Laid Saidi said he was rendered by US officials from Tanzania to Afghanistan in May 2003 and kept in a prison outside Kabul for more than a year before being returned to Algeria via Tunisia.
In an interview with The New York Times, Mr Saidi, 43, told how he was kept in a cell "not even suitable for animals" and regularly tortured by guards, some of whom spoke English, which he understands slightly. "They beat me and threw cold water on me, spat at me and sometimes gave me dirty water to drink," he said.
The revelations will add to pressure on the United States to explain its use of rendition, which has been condemned by human rights groups as "torture by proxy" and strained relations between America and its allies.

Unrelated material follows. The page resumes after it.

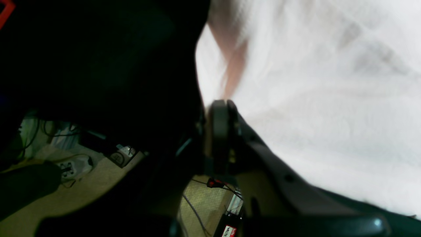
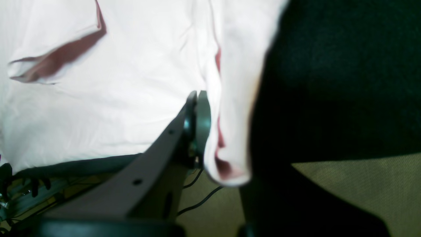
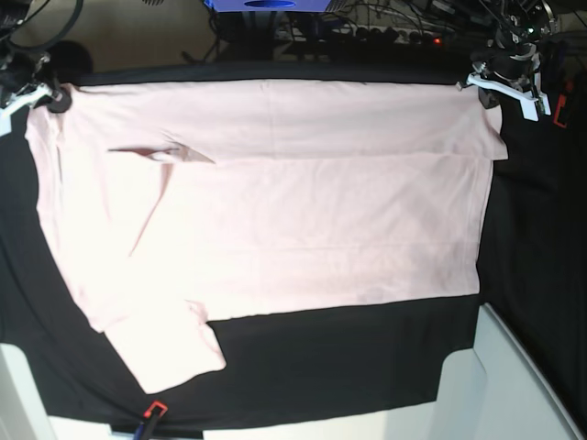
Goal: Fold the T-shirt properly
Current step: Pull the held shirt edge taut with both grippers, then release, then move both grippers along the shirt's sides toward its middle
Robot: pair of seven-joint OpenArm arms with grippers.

The US government has refused to comment on Mr Saidi's case, but the Algerian seems to have raised suspicions through his work in Tanzania for al-Haramain, a Saudi-based international Islamic charity, suspected by the US of funding terrorism. He was also working on a fraudulent Tunisian passport at the time of his arrest. He denied having any terrorist links, and said he lost his original passport and was afraid to go to the Algerian embassy in the midst of a civil war against Islamists in his home country.
Mr Saidi's accounts of being hung from the ceiling and his rendition bear a striking resemblance to previous testimonies by detainees believed to have been abducted and held within similar secret prisons in or near Kabul.
His presence in an Afghan prison has been corroborated by Khaled el-Masri, a German citizen who was wrongfully rendered to Afghanistan and held for five months. "At the beginning of our time together, I was in the last cell and he was two cells away from me," Mr Masri told The New York Times. "Whenever I wanted to go to the toilet or was taken for questioning I had to pass his door."
Mr Saidi said he was arrested by Tanzanian police officers on 10 May 2003, and handed over to English-speaking men wearing jeans and T-shirts at the Malawi border. He says he was blindfolded, had his clothes cut from his body and suppositories placed in his anus, and was made to wear a large nappy before being placed on an aeroplane.
He was then allegedly flown to Afghanistan and held in a "dark prison" filled with deafening Western music before being sent to a second prison, where he met Mr Masri.
Two Egyptian nationals, Muhammad al-Zery and Ahmed Agiza, who were rendered from Sweden to Egypt in December 2001, described an almost identical procedure in preparing them for rendition. Similarly, numerous ex-detainees of Afghan "black sites" have described a dark prison near Kabul where Western rap music was played at deafening volume.
Mr Saidi has never been charged or told why he was arrested. "Sometimes I cry and shake when I think about this," he said. "I didn't think I would ever see my family again."